Students can learn effectively when they make connections between new concepts and their existing knowledge. By connecting new concepts to familiar knowledge, students can better understand and retain information. When it comes to expanding brackets, connecting it to the basic principles of multiplication is highly effective.
To establish this connection, students should be reminded of the multiplication rule that states a(b) is equal to a multiplied by b. This serves as the foundation for understanding how to expand brackets. Once students grasp this multiplication rule, they can apply it to expressions such as 5(y+3).
By breaking down the expression step by step, students can see that 5(y+3) is equivalent to (y+3) + (y+3) + (y+3) + (y+3) + (y+3). Here, they can sum up the y terms and sum up the 3’s. Students should observe that 5y can be expressed as 5(y) or y + y + y + y + y, connecting addition, multiplication and distribution into one idea. Similarly 15 can be expressed as 5(3) or 3 + 3 + 3 + 3 + 3.

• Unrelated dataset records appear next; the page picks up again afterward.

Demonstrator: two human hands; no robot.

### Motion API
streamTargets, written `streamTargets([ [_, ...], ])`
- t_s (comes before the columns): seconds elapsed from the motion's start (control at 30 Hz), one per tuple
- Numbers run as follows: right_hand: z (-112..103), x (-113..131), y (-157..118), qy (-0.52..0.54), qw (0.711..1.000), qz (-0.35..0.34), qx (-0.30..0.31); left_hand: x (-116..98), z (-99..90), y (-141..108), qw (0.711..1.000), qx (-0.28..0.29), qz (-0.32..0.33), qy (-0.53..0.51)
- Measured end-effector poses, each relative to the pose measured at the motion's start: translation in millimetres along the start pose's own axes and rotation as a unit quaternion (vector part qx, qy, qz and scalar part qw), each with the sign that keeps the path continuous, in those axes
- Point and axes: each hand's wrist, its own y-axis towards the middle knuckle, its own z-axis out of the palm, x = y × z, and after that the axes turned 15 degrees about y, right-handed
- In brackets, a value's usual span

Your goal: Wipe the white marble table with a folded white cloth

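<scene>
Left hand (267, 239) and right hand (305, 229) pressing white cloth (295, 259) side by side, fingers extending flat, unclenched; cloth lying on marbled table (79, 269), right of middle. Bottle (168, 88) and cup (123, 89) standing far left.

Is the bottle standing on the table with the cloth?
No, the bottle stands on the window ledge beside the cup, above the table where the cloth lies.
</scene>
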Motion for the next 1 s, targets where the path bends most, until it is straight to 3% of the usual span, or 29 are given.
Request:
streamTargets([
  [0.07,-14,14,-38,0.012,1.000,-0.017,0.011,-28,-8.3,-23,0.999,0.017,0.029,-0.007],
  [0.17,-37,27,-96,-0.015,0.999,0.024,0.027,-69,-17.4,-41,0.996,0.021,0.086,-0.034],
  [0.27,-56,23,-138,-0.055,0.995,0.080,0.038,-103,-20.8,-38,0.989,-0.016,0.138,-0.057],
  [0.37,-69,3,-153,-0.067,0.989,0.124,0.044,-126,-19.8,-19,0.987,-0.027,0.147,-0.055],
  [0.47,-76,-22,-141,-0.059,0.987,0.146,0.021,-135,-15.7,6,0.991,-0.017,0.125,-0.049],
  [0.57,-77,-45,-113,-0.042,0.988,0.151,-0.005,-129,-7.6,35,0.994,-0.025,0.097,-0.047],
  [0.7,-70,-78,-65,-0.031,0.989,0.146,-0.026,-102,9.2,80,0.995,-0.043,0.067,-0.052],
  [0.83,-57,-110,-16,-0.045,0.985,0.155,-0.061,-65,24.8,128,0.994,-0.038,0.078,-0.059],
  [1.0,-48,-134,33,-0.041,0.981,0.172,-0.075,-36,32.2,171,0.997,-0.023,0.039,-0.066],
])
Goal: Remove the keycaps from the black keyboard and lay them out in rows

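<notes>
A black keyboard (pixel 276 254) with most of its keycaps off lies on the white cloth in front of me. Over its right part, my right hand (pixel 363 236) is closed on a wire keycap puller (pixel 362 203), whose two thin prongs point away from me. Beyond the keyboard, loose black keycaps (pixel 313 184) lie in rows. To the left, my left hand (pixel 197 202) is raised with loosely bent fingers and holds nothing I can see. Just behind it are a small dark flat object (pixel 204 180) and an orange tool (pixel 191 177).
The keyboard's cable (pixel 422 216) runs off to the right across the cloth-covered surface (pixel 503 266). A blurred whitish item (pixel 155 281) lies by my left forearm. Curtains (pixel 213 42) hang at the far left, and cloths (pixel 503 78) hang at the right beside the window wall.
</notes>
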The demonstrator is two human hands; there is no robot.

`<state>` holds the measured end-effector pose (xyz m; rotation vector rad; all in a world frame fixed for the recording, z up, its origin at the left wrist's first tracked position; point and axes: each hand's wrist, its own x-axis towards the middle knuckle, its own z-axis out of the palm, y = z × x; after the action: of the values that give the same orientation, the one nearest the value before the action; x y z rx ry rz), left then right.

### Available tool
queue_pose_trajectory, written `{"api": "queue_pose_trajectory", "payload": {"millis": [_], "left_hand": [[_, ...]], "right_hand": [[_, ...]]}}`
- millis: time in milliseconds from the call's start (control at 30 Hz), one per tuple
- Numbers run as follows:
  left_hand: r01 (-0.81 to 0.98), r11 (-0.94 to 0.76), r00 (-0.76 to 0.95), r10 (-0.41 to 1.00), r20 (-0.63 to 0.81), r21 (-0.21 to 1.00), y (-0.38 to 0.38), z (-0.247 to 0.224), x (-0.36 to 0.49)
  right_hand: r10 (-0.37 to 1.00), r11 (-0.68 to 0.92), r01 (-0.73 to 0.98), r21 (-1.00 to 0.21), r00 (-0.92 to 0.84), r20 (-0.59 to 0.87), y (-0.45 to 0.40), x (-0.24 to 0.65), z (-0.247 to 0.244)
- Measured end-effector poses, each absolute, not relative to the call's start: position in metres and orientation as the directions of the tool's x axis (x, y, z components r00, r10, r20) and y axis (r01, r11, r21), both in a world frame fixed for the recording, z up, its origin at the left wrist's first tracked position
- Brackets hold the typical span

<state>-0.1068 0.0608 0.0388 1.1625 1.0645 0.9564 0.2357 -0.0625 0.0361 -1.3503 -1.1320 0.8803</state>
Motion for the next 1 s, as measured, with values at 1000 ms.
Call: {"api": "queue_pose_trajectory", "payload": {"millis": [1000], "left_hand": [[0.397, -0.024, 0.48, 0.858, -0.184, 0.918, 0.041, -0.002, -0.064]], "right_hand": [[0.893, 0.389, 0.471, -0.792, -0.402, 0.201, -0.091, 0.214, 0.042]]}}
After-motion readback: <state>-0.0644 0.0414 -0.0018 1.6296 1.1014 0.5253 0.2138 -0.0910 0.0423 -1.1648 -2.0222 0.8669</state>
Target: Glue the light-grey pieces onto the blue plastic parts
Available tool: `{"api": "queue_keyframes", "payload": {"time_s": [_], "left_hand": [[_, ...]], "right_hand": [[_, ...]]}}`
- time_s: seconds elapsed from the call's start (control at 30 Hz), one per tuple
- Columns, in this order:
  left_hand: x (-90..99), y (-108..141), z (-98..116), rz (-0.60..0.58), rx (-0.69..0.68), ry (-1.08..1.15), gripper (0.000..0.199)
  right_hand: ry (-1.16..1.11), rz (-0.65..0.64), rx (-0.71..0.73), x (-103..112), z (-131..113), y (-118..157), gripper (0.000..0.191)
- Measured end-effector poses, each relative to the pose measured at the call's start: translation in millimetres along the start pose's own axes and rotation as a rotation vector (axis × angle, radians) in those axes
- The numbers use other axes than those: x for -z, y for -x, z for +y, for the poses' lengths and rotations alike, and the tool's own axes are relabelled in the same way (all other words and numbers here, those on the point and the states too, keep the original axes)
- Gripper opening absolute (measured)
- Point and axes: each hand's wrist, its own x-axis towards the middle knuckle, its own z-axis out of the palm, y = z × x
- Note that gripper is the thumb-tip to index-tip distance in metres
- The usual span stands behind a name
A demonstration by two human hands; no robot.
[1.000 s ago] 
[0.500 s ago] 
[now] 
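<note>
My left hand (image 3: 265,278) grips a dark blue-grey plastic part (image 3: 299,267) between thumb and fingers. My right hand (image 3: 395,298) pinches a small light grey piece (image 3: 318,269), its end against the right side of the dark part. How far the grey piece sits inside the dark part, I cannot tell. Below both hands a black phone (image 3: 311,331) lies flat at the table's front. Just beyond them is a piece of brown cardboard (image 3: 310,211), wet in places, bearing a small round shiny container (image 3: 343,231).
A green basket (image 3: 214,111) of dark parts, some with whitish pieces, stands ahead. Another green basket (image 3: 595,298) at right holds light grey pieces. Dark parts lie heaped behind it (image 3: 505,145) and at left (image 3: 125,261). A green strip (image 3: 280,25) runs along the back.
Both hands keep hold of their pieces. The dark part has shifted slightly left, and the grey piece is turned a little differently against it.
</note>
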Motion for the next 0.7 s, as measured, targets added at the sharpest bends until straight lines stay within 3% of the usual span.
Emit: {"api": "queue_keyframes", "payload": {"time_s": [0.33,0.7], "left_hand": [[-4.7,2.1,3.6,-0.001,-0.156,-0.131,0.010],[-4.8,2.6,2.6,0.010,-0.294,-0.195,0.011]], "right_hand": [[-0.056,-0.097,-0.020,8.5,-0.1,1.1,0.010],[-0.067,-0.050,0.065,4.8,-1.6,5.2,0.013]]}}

This representation allows students to see the connection between expanding brackets and basic multiplication. They can observe that the simplified expression (y+3) + (y+3) + (y+3) + (y+3) + (y+3) is equal to 5y + 5 x 3 resulting in 5y + 15.
By bridging new concepts with familiar knowledge, students can grasp the distributive property more effectively and reinforce their understanding of multiplication in the process. This connection strengthens their overall mathematical comprehension and provides a solid foundation for future learning.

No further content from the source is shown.